Oui, même s'il n'était pas littéralement un professeur. Quand je suis arrivé à Amsterdam depuis l'est du pays, à l'âge de 18 ans, pour étudier, cette ville était pour moi une métropole improbable dont j'avais presque peur. Tous les jours, je prenais le même tramway, la ligne 17, qui passait devant mon domicile et ma faculté depuis la gare centrale. Je n'osais pas aller plus loin, je restais dans ma chambre d'étudiant à lire au lit.'
'Jusqu'à ce qu'à un moment donné, je me fasse un ami, un photographe et étudiant néerlandais, qui avait déjà une trentaine d'années et m'emmenait en remorque à travers la ville. Avec lui, j'ai acheté ma première veste en cuir et nous sommes allés au pub. Grâce à lui, j'ai lentement commencé à me sentir chez moi dans un monde tellement plus grand que moi.'
À mon 21e J'ai reçu en cadeau de sa part une photographie qu'il avait prise d'exactement la même chaise aux Tuileries que celle sur laquelle nous sommes assis maintenant, tôt le matin, la rosée encore dessus.

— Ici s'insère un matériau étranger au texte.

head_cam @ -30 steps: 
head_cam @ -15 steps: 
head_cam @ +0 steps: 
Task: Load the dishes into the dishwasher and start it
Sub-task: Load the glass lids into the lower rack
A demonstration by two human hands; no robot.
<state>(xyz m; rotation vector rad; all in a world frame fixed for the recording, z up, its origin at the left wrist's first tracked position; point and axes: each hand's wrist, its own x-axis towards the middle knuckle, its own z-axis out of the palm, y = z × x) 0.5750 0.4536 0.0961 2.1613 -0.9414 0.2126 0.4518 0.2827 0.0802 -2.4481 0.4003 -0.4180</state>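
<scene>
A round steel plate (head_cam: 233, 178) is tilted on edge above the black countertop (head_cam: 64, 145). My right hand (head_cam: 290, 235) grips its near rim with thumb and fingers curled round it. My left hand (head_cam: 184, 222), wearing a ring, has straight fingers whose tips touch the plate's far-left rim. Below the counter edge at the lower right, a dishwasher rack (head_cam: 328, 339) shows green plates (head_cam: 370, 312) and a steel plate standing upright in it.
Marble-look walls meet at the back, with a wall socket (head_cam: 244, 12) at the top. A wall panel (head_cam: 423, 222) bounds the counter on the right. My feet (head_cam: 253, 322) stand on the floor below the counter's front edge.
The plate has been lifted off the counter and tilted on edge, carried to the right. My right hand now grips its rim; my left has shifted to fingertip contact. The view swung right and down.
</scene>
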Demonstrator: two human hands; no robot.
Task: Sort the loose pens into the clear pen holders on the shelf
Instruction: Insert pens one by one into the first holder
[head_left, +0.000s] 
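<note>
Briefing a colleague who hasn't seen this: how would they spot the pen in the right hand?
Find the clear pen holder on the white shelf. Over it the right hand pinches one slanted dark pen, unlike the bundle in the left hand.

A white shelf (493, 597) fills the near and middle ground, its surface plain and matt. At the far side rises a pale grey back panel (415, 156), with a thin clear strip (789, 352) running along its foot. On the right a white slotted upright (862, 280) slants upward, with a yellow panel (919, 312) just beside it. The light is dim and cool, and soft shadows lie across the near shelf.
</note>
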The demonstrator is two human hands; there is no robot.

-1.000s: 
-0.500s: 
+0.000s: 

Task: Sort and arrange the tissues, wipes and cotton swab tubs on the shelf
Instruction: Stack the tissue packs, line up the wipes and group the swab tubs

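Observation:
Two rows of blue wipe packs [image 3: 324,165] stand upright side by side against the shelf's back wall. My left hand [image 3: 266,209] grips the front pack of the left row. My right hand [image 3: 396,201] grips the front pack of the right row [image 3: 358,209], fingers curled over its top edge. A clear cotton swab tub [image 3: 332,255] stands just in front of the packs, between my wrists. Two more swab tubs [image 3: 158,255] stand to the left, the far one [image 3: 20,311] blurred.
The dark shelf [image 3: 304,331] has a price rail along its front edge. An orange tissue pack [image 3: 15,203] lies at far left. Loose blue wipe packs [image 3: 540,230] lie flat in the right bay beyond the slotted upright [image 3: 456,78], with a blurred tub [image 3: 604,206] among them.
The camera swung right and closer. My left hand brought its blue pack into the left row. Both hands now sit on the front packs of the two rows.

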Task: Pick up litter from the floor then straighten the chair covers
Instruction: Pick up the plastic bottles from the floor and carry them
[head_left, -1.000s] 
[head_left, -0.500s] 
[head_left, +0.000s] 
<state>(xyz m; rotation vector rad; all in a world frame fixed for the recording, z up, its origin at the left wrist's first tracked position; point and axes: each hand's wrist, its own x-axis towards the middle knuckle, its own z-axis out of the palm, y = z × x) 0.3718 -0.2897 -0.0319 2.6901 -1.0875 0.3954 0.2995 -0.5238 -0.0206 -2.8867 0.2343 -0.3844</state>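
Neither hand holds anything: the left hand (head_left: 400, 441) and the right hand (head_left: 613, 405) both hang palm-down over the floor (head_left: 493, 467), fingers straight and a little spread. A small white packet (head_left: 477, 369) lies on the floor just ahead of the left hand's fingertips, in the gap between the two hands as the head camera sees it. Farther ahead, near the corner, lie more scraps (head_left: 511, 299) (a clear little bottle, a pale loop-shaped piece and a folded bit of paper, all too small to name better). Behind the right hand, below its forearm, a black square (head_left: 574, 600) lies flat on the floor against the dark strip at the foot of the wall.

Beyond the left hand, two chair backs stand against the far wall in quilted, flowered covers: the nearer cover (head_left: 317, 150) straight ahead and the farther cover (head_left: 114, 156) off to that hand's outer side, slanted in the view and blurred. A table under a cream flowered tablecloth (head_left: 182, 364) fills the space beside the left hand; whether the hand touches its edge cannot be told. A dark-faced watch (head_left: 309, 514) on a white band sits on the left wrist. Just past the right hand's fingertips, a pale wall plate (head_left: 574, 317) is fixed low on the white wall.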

Une belle photo, que j'ai toujours conservée. Mais l'homme lui-même, comme beaucoup d'amis, a disparu de ma vie à un moment donné sans que je sache exactement pourquoi. Il y a des années, je l'ai retrouvé d'une manière macabre. Je vivais à New York et ma mère m'a envoyé un article de CNRC sur un sujet que je trouvais intéressant. Au dos de cet article de journal se trouvait sa nécrologie - une coïncidence inimaginable.'
Cette période t'a-t-elle apporté de nouvelles idées ?
'Il est certain que ces derniers temps m'ont rendu beaucoup plus humble. Mon rapport au temps, à la discipline et à l'ambition a changé. J'ai toujours dû me donner à fond, pour tout. Par exemple, mon père m'a donné un jour un livret avec tous les résultats des Jeux Olympiques jusqu'en 1968 - je les connaissais tous par cœur peu de temps après. J'ai aussi toujours travaillé très dur. Avec le recul, je constate que ma vie a été une succession de trop et de trop loin. C'est pourquoi, au sens propre comme au sens figuré, je suis passé à côté de beaucoup de choses.
Vis-tu avec plus de concentration maintenant ?
'Oui, car il y a alors plus de place pour les petites coïncidences et les rencontres de la vie. Dans mon livre, je décris une petite scène qui m'a frappée. Un jour, j'ai vu deux femmes marcher sur la Seine. C'était juste le printemps, mais elles s'étaient habillées comme si c'était déjà le plein été ; très gracieuses et colorées. En m'approchant, j'ai vu qu'il s'agissait de dames plus âgées qui s'étaient magnifiquement maquillées. Elles m'ont toutes les deux regardé très profondément dans les yeux, et il y avait dans leur regard une curiosité, une avidité pour la vie, vraiment inimaginable. Cette pure joie de vivre m'a rendu très heureux. Tu ne remarques ce genre de choses que lorsque tu t'ouvres à elles. C'est avec cette attention et cette amabilité que je veux vivre et interagir avec les autres.
Henk Pröpper, Battement de cœur 27, 144 p., De Bezige Bij, €20.99
Cet article a été rendu possible en partie grâce au Fonds de soutien aux journalistes indépendants.